Let’s try to imagine the potential users as a continuous spectrum. On the left side will be crypto natives, farmers and power users. On the right side will be someone’s granny keeping cash under the pillow (and also some conservative family offices and hedge funds). As we go through this spectrum, we reach more stickiness.
Starting with the liquidity flywheels and crypto-native mechanics on the left, the goal is to consistently move to the right through infiltrating more traditional rails, such as neo-banks. And this is our main target for the coming years, as we grow and establish licensed presence globally.
In crypto, network effects provide outsized returns, so being able to turn other market participants into your distribution agents is massive.
By enabling third-party participation in yield-generation (as strategy originators or risk-curators), Resolv is expanding the network effects. Take a look at how Morpho is growing through risk-curators bringing in new product opportunities and liquidity, as a result. Or, consider Pendle, where liquidity flywheels drive projects to integrate, increasing network effects even further.
We see how many projects try to build a “vertical moat” by capturing all stages of value generation, keeping economics to themselves, but also becoming “locked-out” from cooperative expansion.
Instead of doing this, we will be building “horizontal moat”, where distribution and revenue generation is benefitting all the participants. We want to stay as credibly neutral in this process as possible, optimizing for the best output for the product.
Stablecoins have an edge in distribution by construction.
And network effects scale this advantage even more.
Note on Relevance
There is an elephant in the room with any crypto project - it's moat, ability to keep pace with the market and stay relevant. We believe this is a huge concern, when projects play out their narrative in a couple of years and then slowly dissolve into oblivion. To stay ahead of the competition in the super-dynamic crypto markets, you need to be able to integrate new yield sources and capitalize on the new narratives as they appear. And this is what we enable with our modular approach.
Don’t forget about major contributor to crypto yields: token incentivization. Liquidity shifts from one project to another, hunting for the drops and massive APYs for early liquidity bootstraps. By allocating liquidity to broader yield sources (projects), we’ll be able to capture that part, too.

Roadmap
It’s quite engaging to look into how big things will become in the future, but there is more specific work to be done at hand. Let’s check our plans for the next few months.
We align them with key elements highlighted above - affecting yield sources, risks or distribution.
The first highlight is our integration with Superstate which is currently ongoing. It is the first instance of third-party yield source where we are benefitting from more stable and diversified funding rates.
To broaden our asset base, we will be adding BTC as an underlying. Our onchain-focused approach gives us an edge in using different BTC LSTs / LRTs in stablecoin backing, so expect more partnerships and higher returns driven by relevant solutions.
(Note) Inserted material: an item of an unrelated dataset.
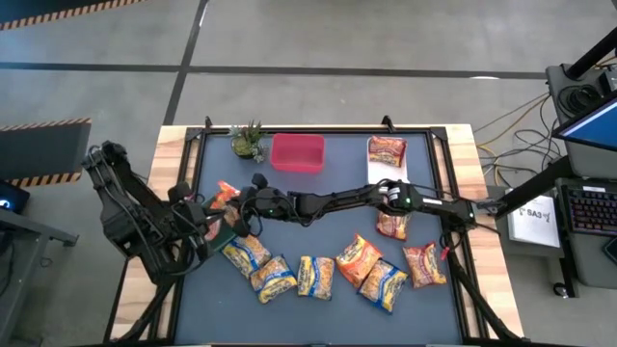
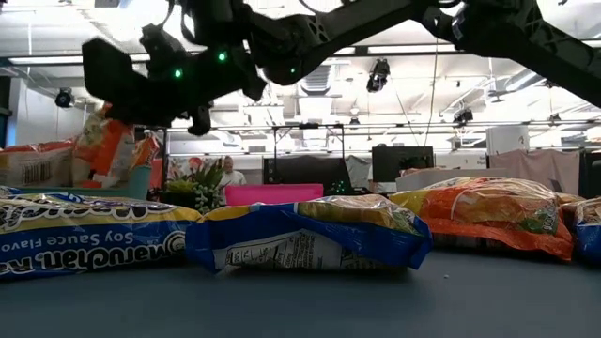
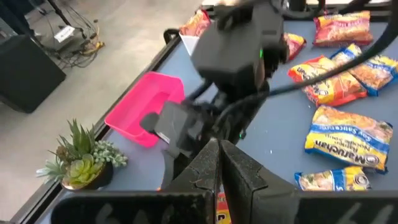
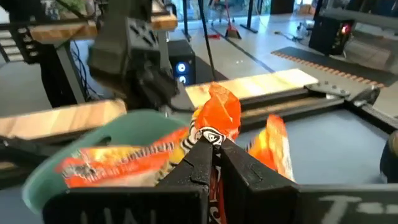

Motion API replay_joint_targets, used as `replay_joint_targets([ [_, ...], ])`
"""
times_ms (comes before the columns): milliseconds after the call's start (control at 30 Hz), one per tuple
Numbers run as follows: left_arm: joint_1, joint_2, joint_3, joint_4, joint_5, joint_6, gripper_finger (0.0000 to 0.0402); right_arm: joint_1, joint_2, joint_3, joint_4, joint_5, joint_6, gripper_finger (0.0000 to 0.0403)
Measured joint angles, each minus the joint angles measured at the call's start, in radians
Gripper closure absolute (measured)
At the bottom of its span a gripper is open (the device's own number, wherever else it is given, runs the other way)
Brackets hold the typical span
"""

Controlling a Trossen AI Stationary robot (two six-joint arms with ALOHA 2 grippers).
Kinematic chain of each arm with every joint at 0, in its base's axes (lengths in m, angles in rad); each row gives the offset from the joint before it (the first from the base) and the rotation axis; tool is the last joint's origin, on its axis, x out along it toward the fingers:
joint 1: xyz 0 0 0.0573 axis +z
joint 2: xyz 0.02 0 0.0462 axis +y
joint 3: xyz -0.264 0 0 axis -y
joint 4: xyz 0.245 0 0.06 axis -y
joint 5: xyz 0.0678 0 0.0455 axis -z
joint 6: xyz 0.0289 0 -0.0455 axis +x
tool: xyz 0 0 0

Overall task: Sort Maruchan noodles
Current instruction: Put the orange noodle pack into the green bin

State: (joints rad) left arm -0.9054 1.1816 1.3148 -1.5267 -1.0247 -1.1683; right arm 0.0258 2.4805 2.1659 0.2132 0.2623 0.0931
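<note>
My right arm reaches across the table, and my right gripper (image 1: 234, 204) (image 4: 214, 148) is shut on an orange noodle packet (image 4: 216, 118) (image 1: 227, 192) near the left edge. Below it a teal dish (image 4: 124, 134) holds another orange packet (image 4: 118, 163). A third orange packet (image 4: 273, 149) stands beside the held one. My left gripper (image 3: 219, 149) (image 1: 206, 220) is shut, close to the right gripper. A strip of orange wrapper (image 3: 221, 208) shows low between its fingers. Several yellow-and-blue packets (image 1: 273, 278) and orange ones (image 1: 357, 258) lie flat along the near side. My right gripper pinches the orange packet's lower edge (image 4: 211, 138) between its two fingertips, coming nearly level from the table's right side. The packet stands up beyond the fingertips, crumpled and clear of the table. My left gripper: I cannot tell whether it touches the orange wrapper between its fingers.
A pink tray (image 1: 297, 152) and a small green plant (image 1: 248, 140) stand at the far edge. One red packet (image 1: 387, 149) lies at the far right and another (image 1: 392, 225) under my right arm. The two arms crowd the table's left side.
</note>
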Motion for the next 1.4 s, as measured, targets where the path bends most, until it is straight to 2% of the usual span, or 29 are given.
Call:
replay_joint_targets([
  [333,-0.001,0.005,0.000,0.025,-0.015,-0.013,0.0402,0.000,0.020,-0.002,0.000,0.000,-0.023,0.0384],
  [700,0.000,0.032,-0.003,0.027,-0.068,-0.023,0.0402,-0.006,0.012,0.005,-0.016,0.000,-0.039,0.0266],
  [967,0.000,0.072,-0.043,0.025,-0.030,-0.029,0.0402,-0.007,-0.132,0.006,-0.347,-0.006,-0.155,0.0226],
  [1100,0.021,0.063,-0.087,0.024,-0.030,-0.088,0.0402,-0.006,-0.212,-0.007,-0.530,-0.077,-0.174,0.0223],
  [1233,0.034,0.040,-0.122,0.028,0.001,-0.159,0.0402,-0.003,-0.308,-0.111,-0.603,-0.115,-0.182,0.0228],
  [1400,0.039,0.040,-0.180,0.133,0.018,-0.144,0.0402,0.022,-0.477,-0.383,-0.504,-0.113,-0.164,0.0238],
])
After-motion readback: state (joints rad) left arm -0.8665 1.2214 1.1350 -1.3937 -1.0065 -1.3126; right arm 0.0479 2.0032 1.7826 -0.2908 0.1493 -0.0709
Distribution-wise, we aim to put our products where the demand is, so expanding to new chains with emerging ecosystems is a major part of growth. We have more than $150mn of TVL on Base already and are also HyperBullish, but there is more to come.
Let us not forget about other distribution channels, such as wallets and CEXes (expect more news on that front coming your way). Another massive source of liquidity inflows comes from crypto projects treasuries (handled by asset managers like Karpatkey) and backing other stablecoins.
Still a lot of work to do, but that makes me even more excited. We love what we do, and we are good at it (traction is the best metric). More challenges - more opportunities.